Archive for the 'Transcription' Category

Guest post: a placement student’s experience

By Tim Causer, on 1 June 2015

Below is a guest post from Milandeep Singh, a UCL Digital Humanities MSc student, who has been working with us during the past three weeks. It has been a pleasure to host Milandeep, and here she describes what she has been up to during her time with us.

————————————————————————–

Hello and welcome to a personal update on behind the scenes work at Transcribe Bentham. As a current MSc Digital Humanities placement student, I’ve had the honour to be supervised by Dr Tim Causer to work on this amazing project. I cannot believe that this is already the third week of placement! Having had the privilege to digitise Bentham manuscripts, process them, transcribe them, use the latest Handwritten Text Recognition and Transkribus software, and proof check transcriber’s submissions and encode these in XML, it has been a fairly steep learning.

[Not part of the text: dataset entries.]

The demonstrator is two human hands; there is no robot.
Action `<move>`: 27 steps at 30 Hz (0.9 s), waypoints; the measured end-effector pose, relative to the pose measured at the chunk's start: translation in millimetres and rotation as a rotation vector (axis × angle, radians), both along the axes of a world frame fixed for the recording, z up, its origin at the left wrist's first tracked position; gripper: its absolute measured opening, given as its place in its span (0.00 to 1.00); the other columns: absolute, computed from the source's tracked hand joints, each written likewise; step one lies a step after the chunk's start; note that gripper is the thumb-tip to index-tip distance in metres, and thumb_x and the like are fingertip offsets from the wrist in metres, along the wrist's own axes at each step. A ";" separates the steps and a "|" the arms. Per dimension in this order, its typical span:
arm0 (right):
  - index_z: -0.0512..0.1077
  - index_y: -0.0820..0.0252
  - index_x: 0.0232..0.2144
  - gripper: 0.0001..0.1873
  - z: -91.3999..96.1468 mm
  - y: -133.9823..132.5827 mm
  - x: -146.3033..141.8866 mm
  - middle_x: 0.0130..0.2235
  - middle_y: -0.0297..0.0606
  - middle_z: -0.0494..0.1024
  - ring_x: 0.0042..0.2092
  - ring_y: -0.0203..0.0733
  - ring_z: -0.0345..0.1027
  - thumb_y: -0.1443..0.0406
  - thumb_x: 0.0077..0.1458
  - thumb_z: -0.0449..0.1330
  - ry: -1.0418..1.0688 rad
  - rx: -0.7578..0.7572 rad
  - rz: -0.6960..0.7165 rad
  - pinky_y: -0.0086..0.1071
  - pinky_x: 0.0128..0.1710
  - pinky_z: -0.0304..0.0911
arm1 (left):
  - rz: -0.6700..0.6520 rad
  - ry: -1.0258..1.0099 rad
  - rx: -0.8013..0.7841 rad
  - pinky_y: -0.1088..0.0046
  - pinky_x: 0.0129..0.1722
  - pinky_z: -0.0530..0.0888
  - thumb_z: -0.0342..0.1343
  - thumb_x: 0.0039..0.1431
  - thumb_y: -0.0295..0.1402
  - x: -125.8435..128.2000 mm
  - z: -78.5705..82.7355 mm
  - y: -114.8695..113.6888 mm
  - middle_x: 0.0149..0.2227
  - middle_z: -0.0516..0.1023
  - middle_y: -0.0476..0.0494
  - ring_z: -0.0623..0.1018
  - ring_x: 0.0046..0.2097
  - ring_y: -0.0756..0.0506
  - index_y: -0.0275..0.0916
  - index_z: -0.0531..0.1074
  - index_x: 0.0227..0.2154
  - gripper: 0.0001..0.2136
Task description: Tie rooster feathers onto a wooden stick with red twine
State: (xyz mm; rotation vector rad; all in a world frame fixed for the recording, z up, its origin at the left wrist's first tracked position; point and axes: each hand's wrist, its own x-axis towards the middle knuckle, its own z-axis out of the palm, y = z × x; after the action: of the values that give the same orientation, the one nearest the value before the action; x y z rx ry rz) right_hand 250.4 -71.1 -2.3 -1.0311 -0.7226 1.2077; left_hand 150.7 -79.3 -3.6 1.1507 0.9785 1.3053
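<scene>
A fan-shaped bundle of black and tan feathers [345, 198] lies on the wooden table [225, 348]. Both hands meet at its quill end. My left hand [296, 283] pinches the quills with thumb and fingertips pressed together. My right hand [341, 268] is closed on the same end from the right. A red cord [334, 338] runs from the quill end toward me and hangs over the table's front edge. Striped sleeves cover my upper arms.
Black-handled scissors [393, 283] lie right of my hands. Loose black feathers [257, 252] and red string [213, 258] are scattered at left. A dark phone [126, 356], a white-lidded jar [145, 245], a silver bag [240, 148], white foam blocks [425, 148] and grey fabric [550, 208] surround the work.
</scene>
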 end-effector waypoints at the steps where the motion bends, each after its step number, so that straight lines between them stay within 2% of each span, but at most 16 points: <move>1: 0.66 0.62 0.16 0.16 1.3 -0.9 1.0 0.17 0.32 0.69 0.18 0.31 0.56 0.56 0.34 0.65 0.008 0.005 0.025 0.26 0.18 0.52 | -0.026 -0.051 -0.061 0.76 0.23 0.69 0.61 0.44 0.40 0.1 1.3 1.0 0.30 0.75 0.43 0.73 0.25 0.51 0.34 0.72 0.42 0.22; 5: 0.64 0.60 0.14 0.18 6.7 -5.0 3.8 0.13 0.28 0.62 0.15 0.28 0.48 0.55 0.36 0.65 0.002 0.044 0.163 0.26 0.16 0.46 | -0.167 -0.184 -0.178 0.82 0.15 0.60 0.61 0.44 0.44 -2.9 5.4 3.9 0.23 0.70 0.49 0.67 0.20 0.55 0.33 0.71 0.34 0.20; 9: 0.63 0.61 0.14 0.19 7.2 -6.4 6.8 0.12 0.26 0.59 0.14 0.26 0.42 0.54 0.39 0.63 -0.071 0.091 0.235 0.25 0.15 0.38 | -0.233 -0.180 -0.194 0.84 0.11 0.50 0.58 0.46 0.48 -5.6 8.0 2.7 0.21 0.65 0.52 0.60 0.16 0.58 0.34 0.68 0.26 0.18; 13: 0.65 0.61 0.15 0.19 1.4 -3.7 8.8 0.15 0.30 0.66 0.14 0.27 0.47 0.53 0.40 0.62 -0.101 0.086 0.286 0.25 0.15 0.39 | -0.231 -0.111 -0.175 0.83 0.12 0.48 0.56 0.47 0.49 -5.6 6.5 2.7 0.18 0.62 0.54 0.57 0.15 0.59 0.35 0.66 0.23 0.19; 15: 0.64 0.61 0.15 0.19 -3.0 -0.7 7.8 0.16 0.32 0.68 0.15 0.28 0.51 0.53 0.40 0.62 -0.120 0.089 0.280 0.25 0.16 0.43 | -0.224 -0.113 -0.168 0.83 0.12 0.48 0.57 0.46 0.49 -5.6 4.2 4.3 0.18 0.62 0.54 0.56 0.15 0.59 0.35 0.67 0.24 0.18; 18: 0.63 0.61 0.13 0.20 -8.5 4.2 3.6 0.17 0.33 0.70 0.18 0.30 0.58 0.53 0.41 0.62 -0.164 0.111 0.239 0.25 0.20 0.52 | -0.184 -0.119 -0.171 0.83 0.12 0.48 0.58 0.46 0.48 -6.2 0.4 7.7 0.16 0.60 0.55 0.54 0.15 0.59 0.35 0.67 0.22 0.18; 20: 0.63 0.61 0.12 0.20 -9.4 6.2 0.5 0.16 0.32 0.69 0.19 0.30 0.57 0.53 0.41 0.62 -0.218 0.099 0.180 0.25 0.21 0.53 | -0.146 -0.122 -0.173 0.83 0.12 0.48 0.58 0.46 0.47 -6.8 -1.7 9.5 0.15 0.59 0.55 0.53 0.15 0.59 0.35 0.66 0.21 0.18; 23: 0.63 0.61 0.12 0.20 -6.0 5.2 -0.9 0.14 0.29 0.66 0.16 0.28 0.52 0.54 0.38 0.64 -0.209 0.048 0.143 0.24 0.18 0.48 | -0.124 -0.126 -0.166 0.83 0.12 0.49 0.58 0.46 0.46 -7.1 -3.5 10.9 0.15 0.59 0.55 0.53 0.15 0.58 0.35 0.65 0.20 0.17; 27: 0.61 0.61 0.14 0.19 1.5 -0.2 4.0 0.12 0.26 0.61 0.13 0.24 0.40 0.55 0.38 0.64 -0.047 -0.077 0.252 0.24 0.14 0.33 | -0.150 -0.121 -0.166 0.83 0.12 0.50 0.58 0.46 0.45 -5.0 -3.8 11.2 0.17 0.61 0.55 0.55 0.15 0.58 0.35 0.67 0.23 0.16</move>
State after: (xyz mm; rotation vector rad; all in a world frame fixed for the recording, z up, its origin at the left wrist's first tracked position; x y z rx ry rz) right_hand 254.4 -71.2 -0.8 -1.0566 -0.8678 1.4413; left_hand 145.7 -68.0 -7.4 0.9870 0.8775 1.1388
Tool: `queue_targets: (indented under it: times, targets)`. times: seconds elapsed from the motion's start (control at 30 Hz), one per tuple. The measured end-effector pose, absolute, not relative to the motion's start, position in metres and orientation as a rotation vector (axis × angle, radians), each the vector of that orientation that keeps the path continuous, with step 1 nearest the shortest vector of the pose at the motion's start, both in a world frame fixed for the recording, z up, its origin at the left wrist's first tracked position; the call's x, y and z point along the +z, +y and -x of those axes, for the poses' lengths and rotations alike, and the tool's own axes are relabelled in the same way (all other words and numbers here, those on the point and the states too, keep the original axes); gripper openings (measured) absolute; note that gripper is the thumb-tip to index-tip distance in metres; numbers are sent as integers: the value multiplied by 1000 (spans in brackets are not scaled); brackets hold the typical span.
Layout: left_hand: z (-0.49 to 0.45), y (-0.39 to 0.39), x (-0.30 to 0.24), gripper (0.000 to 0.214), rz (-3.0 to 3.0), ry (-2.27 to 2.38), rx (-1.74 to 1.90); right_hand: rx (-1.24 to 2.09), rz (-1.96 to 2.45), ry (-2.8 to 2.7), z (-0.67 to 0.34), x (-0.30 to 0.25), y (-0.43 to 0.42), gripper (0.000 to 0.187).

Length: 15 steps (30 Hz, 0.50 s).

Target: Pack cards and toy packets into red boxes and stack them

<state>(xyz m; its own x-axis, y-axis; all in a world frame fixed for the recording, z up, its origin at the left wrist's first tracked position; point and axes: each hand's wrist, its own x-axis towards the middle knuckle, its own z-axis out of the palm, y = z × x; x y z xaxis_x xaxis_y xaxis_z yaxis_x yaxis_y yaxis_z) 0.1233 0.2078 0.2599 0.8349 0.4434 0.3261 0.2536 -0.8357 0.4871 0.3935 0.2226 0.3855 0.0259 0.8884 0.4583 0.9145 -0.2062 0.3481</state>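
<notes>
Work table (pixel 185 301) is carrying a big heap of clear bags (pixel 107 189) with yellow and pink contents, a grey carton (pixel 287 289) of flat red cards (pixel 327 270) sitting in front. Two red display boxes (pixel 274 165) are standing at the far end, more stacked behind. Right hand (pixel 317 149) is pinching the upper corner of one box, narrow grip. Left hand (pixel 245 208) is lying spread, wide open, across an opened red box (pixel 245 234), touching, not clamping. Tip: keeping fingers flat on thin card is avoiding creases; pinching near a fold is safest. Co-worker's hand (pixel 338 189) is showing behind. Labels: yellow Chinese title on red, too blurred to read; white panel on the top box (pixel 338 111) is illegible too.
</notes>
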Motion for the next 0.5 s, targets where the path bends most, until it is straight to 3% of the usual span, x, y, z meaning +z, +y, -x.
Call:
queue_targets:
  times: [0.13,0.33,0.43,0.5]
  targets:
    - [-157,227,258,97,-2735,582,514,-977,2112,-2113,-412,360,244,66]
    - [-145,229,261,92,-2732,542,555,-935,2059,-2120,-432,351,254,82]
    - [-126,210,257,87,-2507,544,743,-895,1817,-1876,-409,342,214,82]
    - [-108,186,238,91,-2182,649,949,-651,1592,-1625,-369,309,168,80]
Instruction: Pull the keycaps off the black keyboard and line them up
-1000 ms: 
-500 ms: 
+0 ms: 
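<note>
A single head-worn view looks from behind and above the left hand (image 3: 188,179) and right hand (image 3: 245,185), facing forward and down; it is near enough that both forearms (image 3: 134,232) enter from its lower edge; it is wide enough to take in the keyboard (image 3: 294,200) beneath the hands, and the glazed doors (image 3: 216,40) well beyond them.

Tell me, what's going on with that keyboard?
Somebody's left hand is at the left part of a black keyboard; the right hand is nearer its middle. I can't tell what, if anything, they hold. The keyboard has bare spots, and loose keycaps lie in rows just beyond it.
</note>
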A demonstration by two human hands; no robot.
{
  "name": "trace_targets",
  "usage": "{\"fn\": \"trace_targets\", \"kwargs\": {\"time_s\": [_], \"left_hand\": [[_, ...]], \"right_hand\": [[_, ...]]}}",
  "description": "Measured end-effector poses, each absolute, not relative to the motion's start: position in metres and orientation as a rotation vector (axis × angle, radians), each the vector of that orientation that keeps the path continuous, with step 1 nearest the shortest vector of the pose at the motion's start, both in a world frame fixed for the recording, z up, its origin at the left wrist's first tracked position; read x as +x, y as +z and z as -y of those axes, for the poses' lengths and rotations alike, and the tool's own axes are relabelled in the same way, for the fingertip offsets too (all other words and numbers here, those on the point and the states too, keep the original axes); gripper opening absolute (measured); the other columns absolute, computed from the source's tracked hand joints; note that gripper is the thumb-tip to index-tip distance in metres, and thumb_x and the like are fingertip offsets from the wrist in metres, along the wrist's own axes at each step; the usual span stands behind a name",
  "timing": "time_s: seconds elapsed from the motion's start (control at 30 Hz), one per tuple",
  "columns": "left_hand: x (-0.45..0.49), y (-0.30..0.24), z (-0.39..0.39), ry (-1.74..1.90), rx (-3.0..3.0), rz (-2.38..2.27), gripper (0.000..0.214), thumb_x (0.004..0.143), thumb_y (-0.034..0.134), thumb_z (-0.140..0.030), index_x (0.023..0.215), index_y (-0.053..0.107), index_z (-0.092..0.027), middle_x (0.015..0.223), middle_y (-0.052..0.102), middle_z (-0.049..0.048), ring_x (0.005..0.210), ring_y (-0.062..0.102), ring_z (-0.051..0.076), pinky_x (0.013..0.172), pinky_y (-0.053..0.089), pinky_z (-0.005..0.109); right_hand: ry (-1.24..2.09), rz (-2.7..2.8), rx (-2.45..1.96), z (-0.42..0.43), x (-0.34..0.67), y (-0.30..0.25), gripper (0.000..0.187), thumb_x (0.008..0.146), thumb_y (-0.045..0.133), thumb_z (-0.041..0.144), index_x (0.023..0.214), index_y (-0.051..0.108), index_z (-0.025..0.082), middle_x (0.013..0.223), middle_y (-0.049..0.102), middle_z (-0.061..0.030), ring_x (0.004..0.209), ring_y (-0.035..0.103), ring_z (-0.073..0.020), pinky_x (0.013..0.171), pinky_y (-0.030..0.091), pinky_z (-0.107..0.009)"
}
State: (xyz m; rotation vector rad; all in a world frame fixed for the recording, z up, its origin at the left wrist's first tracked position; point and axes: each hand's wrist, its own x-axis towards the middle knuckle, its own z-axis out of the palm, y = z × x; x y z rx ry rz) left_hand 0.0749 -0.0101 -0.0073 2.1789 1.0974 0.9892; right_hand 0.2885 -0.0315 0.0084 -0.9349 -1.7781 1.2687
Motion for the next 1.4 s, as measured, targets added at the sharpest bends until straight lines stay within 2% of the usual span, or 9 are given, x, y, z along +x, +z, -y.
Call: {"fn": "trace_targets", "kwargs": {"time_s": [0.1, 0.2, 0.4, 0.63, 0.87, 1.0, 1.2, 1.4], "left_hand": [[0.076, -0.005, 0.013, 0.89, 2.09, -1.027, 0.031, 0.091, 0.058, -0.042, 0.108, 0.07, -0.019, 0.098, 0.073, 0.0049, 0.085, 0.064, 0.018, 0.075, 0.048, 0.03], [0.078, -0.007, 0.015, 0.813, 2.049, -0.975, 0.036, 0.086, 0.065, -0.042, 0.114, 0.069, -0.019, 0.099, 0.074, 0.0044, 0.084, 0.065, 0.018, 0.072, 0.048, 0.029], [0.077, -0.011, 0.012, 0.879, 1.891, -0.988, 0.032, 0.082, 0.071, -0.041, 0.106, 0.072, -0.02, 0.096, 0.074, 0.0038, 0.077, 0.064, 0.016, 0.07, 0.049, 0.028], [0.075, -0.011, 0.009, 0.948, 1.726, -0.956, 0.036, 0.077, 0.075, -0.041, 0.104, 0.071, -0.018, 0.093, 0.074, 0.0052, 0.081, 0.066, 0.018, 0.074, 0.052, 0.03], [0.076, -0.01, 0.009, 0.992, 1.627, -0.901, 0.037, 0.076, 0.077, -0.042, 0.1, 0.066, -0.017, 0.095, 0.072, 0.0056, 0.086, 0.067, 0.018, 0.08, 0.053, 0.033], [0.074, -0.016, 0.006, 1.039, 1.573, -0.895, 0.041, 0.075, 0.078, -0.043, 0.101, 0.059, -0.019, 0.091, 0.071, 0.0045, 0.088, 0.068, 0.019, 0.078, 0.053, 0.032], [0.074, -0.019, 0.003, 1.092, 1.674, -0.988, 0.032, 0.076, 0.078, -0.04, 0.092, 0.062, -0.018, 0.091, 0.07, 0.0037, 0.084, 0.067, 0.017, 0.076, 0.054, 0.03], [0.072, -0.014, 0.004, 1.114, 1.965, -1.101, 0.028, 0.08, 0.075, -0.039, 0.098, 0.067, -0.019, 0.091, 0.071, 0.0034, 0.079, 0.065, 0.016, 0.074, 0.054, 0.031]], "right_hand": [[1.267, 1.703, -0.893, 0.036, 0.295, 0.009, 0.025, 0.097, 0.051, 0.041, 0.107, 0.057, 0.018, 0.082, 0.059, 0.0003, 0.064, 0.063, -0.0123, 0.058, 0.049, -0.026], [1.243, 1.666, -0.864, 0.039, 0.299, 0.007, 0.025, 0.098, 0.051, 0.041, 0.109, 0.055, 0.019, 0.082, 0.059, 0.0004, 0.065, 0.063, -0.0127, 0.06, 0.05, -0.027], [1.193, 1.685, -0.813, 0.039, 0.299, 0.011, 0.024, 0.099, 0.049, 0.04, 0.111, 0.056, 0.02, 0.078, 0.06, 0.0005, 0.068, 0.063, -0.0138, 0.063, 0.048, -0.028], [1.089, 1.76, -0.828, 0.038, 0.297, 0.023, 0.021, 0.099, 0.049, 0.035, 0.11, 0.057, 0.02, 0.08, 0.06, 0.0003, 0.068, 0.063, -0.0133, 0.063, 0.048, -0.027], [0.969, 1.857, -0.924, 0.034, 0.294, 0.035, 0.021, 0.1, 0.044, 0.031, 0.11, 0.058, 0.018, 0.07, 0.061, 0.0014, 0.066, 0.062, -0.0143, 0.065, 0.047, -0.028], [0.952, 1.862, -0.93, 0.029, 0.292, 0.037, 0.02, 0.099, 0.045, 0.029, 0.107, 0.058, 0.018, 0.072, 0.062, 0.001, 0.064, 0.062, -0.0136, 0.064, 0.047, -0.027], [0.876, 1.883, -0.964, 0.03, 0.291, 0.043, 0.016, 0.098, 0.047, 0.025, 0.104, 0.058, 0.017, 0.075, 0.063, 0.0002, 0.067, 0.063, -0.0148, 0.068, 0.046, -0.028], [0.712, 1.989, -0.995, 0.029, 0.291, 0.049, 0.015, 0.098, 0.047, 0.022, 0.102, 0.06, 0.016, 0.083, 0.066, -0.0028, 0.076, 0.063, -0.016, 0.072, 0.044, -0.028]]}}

A special thanks to all the Transcribe Bentham project volunteers for the steady progress made on the project. Thankfully, a lot more manuscripts have been transcribed and checked since I’ve had the pleasure to work on this wonderful initiative.

One of the most daunting tasks I encountered was transcribing Bentham’s manuscripts from Box 150 on the first day. I have no previous experience working with manuscripts, and learning that Bentham had written 60,000 manuscripts was a real surprise! It is unbelievable how a busy, incredibly talented individual like Bentham would have the time to write an estimated 30,000,000 words! Between us, reading Bentham’s handwriting, as well as his use of newly invented words, spelling errors and blotches of ink is indeed a major skill in itself.

However, Bentham’s ideas are fascinating and the phenomenal effort volunteer transcribers display on a daily basis is highly commendable, and evident in the quantity and quality of contributions every week.. This consistent, high rate of transcription is testament to the immense amount of work the volunteers have put in. The most heavily transcribed boxes of material during the three weeks of my time here were boxes 150, 538, and 541. In Bentham’s own words, your effort gives ‘the greatest happiness’ and undoubtedly encourages everyone else.

Prior to my placement on Transcribe Bentham, I had no idea just how dedicated were volunteer transcribers, nor how much goes on behind the scenes. I am grateful to UCL Creative Media Services for allowing me to visit, and providing the opportunity to visit their digitisation suite and single-handedly digitise one hundred untranscribed manuscripts from Box 64, and to electronically process them! Digitisation takes place in a dark room, with minimal light and humidity to ensure the manuscripts are looked after. I must say, this was an interesting experience, so do keep an eye out for when Box 64 manuscripts are uploaded to the Transcription Desk! The manuscripts I was working with each had at least one pin through them, and many were grouped together by an old paperclip, probably dating from when a cataloguer took on the daunting task of sorting Bentham’s manuscripts.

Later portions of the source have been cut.